Socialist Worker

Turkish 'secular' demonstration prepares way for military coup

Issue No. 2049

Abdullah Gül

Abdullah Gül


Generals in Turkey have threatened 'military intervention' to halt a vote in the country's parliament that could see Abdullah Gül, the current foreign minister from the mainstream Islamist party Justice and Development (AK), elected as president.

The generals posted the warning on the Turkish military website last Friday evening. The next day hundreds of thousands took to the streets of the capital Ankara in defence of 'secularism.'

The media painted the demonstration as popular opposition to the prospect of an Islamist president.
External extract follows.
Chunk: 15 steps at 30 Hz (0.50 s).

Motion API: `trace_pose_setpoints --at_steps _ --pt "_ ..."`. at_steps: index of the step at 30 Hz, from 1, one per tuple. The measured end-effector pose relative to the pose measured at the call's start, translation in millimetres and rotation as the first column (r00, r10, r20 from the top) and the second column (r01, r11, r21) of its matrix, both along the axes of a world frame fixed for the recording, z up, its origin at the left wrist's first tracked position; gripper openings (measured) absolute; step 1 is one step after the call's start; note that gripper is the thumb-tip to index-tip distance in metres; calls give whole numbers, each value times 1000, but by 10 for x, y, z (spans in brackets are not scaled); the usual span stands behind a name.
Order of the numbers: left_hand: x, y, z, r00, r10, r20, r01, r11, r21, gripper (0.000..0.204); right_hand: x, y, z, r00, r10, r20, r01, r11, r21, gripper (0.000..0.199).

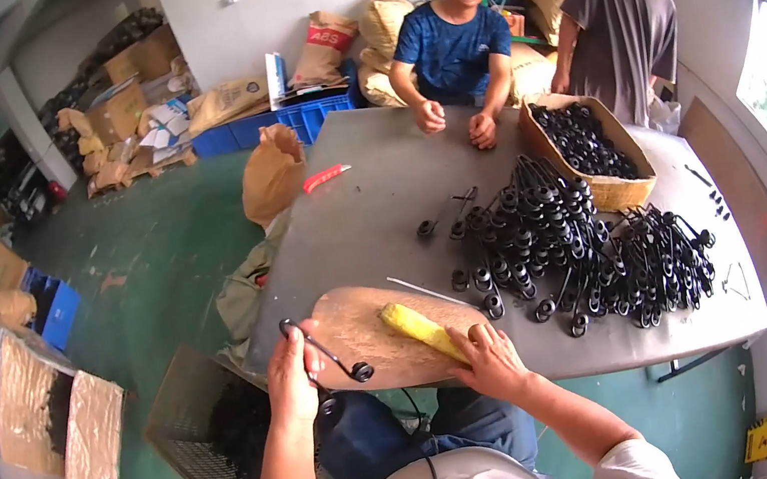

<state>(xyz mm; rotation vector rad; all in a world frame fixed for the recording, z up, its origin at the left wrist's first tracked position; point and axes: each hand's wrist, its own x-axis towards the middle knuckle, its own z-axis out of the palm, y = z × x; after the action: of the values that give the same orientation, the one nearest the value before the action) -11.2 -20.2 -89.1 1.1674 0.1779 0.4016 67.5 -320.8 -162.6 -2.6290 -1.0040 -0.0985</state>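
Note:
My left hand [294, 371] is closed round a thin black rod part [329, 352] with a rounded knob at each end, held up over the left edge of a brown wooden board [361, 319]. On that board lies a long yellow handle-like piece [419, 330], and my right hand [490, 359] has its fingers curled over the near end of it. What the yellow piece belongs to is hidden by my hand. Just beyond it, a thin pale metal strip [428, 291] rests across the far edge of the board. A heap of similar black rod parts [556, 241] spreads to the right.
A brown carton [621, 193] full of small black parts stands at the far right of the grey table [339, 216]. A red-handled cutter [326, 178] lies far left. Across the table one person [453, 45] sits; another [617, 28] stands. A crate [191, 424] of black parts sits below left.

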Motion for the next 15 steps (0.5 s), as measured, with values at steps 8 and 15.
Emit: trace_pose_setpoints --at_steps 8,15 --pt "364 -405 51 983 -176 55 168 979 117 31 -62 -395 -224 239 271 -932 635 682 361 46" --pt "698 -691 -133 930 -364 46 349 917 193 32 -595 -650 -114 256 454 -853 720 499 482 46"
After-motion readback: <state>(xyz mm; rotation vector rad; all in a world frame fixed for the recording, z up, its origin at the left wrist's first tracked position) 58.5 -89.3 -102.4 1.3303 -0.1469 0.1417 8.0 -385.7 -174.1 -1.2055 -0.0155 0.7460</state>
Yet behind the protests lies a sinister move to rein in Turkish opposition to a possible US war on Iran, and a cynical manoeuvre by the military to reassert its power after its supporters were humiliated in the 2002 elections.

In 2003, MPs belonging to the AK blocked moves by the US to use Turkey as a staging post for its invasion of Iraq.

But, as the occupation of Iraq descends into chaos, the US badly needs Turkish support for any possible attack on Iran. The generals, in turn, want the freedom to join in the attack.

The Turkish military has been stoking a conflict with the Kurds in the south east of the country. Many people believe that the military are behind the sectarian murders of five Christians and the assassination of Hrant Dink, an outspoken activist from Turkey's oppressed Armenian minority.

The generals attempted to blame the Islamists for the killings.

There was a massive response to Dink's murder. Over 200,000 people marched at his funeral chanting, 'We are all Armenians.'

The military and their right wing supporters have responded to the support for the Armenians and Gül's possible election by playing up the threat to the secular system.

The right wing newspaper Cumhuriyet warned Turks that if Gül becomes president, the country 'will be put back 100 years'.

The aim of the protest last Saturday was far from being simply an outpouring of support for a secular system – it was to build support for a military coup.